## RECORD EXCERPTS

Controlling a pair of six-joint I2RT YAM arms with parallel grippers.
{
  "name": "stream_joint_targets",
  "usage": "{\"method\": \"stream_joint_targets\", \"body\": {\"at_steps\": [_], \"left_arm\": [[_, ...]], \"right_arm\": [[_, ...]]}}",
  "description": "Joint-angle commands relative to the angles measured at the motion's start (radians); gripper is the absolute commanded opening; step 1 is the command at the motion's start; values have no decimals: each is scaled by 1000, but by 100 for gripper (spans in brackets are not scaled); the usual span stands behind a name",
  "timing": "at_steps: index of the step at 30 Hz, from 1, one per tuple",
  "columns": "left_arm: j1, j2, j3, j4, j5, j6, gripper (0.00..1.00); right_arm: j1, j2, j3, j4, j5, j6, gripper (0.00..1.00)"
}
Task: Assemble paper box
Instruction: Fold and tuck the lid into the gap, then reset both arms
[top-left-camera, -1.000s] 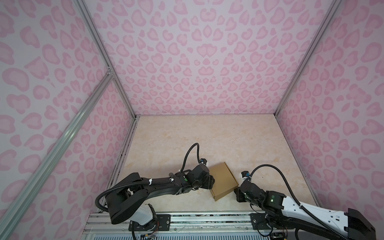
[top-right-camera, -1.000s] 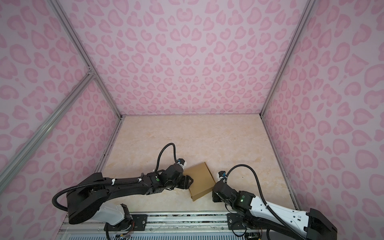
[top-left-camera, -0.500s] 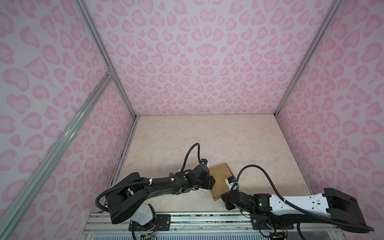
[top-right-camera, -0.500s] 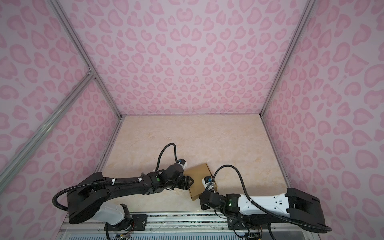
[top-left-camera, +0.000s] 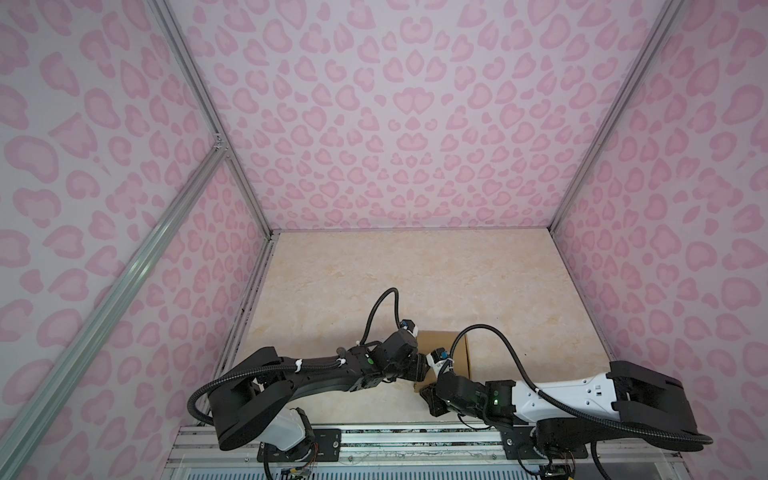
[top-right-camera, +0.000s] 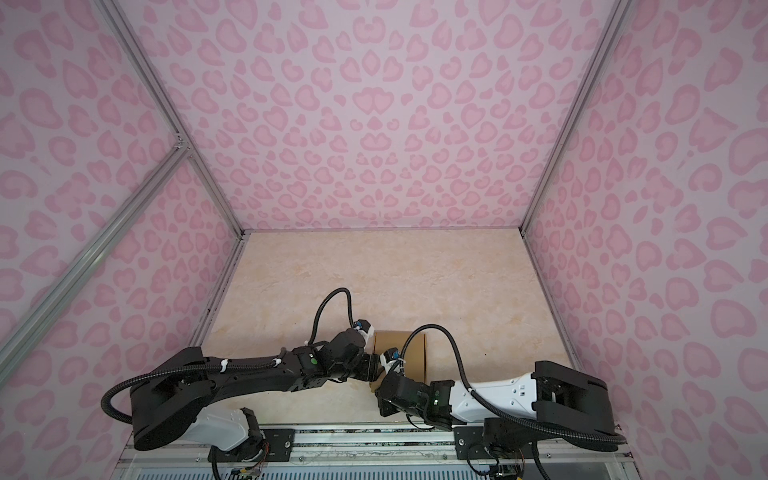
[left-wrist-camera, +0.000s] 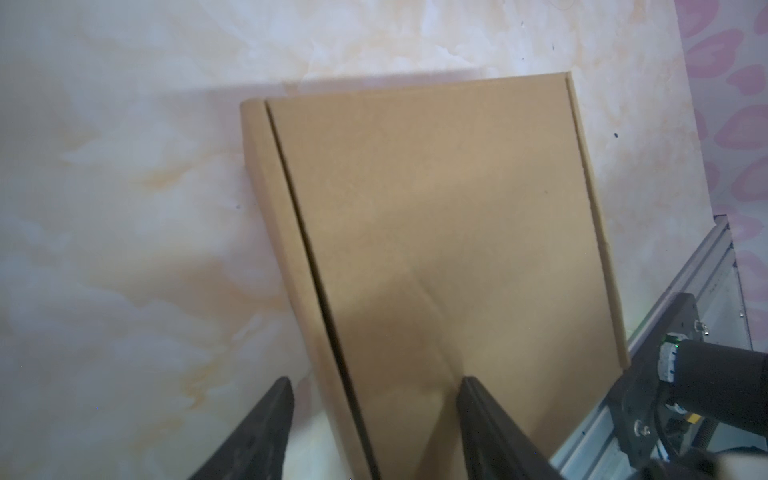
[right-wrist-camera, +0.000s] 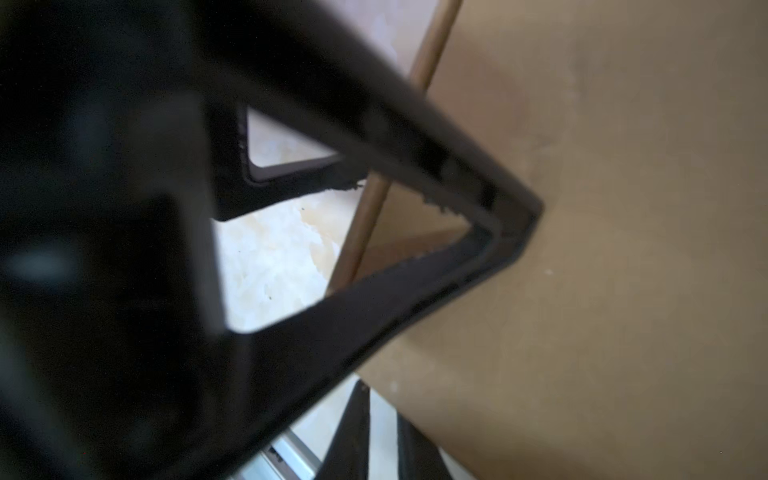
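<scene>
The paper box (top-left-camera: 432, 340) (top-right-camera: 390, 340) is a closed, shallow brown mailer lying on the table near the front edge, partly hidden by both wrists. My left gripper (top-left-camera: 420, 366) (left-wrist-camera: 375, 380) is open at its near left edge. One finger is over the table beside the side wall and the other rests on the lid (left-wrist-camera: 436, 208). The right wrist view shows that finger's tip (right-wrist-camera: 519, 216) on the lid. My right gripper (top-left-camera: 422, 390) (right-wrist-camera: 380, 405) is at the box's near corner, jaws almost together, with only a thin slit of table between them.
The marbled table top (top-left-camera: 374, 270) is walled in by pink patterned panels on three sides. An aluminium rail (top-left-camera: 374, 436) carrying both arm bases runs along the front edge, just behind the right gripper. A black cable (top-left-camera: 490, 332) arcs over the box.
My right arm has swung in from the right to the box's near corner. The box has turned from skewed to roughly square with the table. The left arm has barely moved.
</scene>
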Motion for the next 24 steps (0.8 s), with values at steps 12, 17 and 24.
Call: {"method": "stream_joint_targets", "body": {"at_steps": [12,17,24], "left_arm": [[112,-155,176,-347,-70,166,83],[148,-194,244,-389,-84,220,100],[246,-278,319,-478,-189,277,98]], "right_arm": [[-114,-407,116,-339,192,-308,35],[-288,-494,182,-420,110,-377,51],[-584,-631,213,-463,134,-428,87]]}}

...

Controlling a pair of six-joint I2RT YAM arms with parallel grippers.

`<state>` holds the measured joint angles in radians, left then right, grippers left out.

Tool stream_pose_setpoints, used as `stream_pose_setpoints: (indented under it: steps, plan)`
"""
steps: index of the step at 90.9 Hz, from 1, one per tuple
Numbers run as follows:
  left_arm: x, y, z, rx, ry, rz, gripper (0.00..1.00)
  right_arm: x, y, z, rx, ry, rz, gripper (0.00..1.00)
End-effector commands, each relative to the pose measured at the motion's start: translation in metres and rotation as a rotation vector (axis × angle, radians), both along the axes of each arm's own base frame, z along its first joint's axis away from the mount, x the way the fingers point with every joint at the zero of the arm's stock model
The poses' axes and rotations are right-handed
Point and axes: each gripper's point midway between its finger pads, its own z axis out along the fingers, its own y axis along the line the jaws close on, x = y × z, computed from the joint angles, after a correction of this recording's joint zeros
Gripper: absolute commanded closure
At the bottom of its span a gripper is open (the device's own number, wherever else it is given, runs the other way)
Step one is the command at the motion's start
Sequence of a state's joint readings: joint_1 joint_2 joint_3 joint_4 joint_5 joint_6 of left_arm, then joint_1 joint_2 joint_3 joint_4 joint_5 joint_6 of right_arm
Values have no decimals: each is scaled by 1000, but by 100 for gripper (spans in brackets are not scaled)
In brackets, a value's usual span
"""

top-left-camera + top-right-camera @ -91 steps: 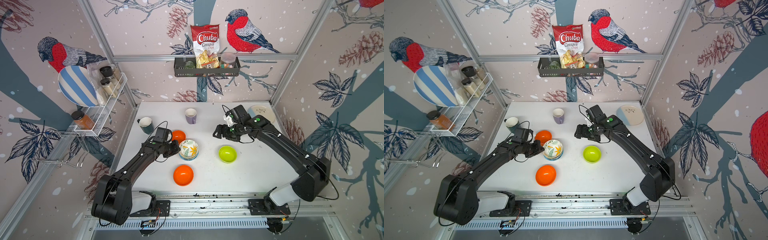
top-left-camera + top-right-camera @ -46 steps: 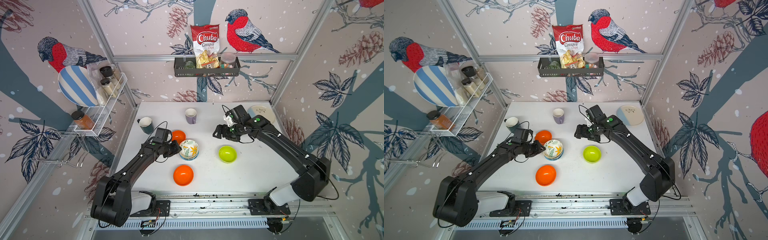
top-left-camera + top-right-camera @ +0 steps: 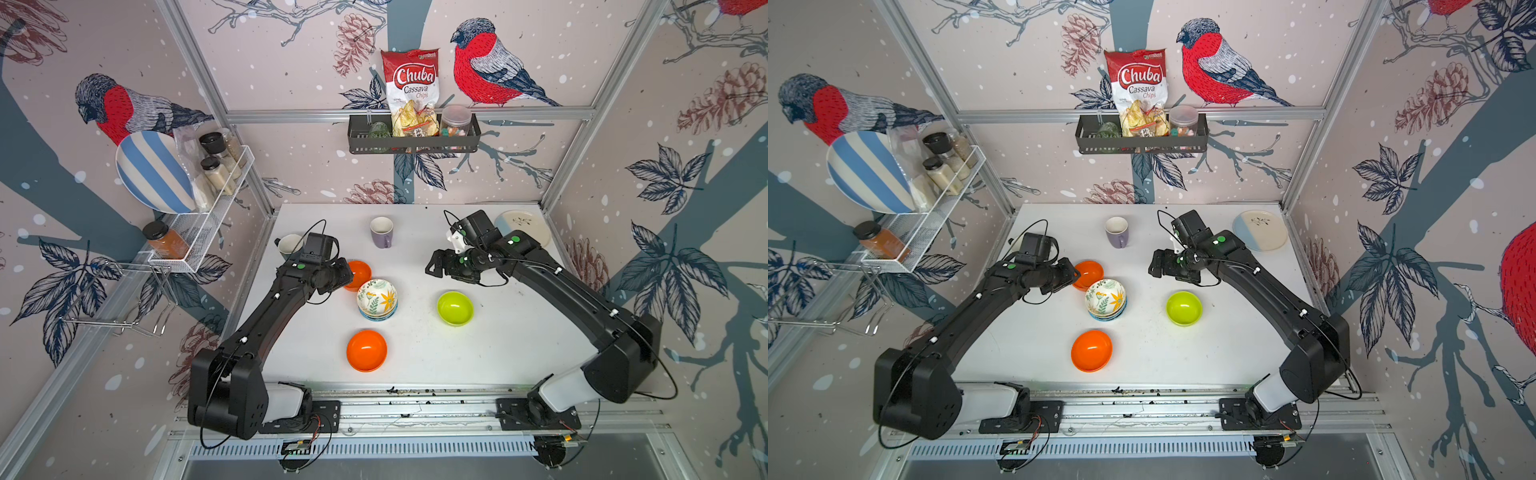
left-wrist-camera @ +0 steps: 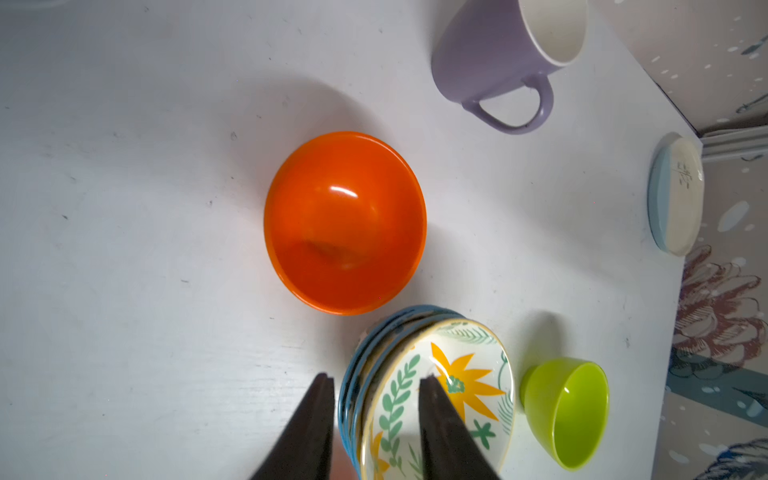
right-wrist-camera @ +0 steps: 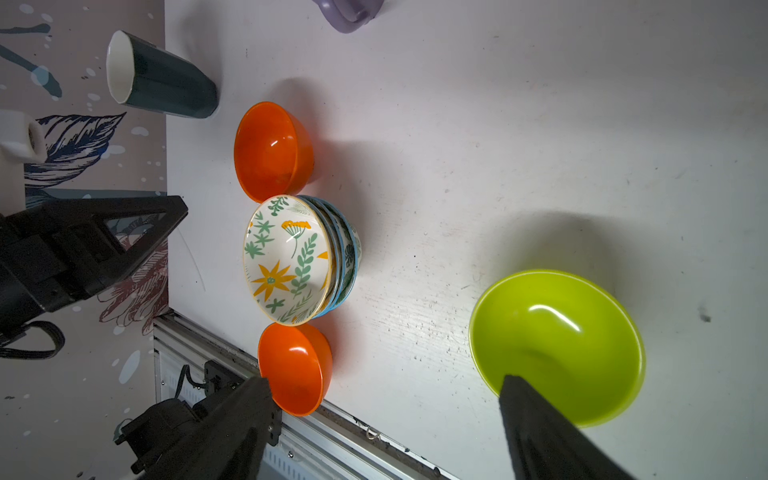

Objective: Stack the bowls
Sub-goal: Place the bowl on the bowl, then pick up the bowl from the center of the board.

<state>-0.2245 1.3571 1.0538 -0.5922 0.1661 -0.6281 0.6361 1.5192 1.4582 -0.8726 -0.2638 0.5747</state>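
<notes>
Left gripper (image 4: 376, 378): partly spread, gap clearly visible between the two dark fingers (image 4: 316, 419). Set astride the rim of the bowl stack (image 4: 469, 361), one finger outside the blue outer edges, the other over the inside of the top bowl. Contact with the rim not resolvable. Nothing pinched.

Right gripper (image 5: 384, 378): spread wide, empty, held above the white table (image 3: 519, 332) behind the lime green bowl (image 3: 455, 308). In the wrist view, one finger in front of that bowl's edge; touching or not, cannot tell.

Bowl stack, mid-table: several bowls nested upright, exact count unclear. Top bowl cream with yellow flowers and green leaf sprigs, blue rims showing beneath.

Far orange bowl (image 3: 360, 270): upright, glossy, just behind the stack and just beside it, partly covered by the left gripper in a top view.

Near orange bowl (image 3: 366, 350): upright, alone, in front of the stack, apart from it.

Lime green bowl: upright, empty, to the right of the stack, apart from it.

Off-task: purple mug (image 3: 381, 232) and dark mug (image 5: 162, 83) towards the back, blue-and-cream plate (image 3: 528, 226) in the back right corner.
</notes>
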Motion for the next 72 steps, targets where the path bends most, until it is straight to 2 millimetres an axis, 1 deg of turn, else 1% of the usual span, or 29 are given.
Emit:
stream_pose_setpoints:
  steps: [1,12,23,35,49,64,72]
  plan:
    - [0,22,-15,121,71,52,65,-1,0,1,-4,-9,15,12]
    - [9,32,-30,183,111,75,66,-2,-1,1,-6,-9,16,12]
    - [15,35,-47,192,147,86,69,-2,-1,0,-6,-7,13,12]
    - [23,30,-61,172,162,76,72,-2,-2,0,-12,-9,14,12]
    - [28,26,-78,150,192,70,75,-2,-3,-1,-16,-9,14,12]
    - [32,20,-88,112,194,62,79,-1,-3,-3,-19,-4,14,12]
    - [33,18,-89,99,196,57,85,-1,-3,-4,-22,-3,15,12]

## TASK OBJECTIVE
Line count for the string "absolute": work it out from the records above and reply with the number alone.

## RESPONSE
2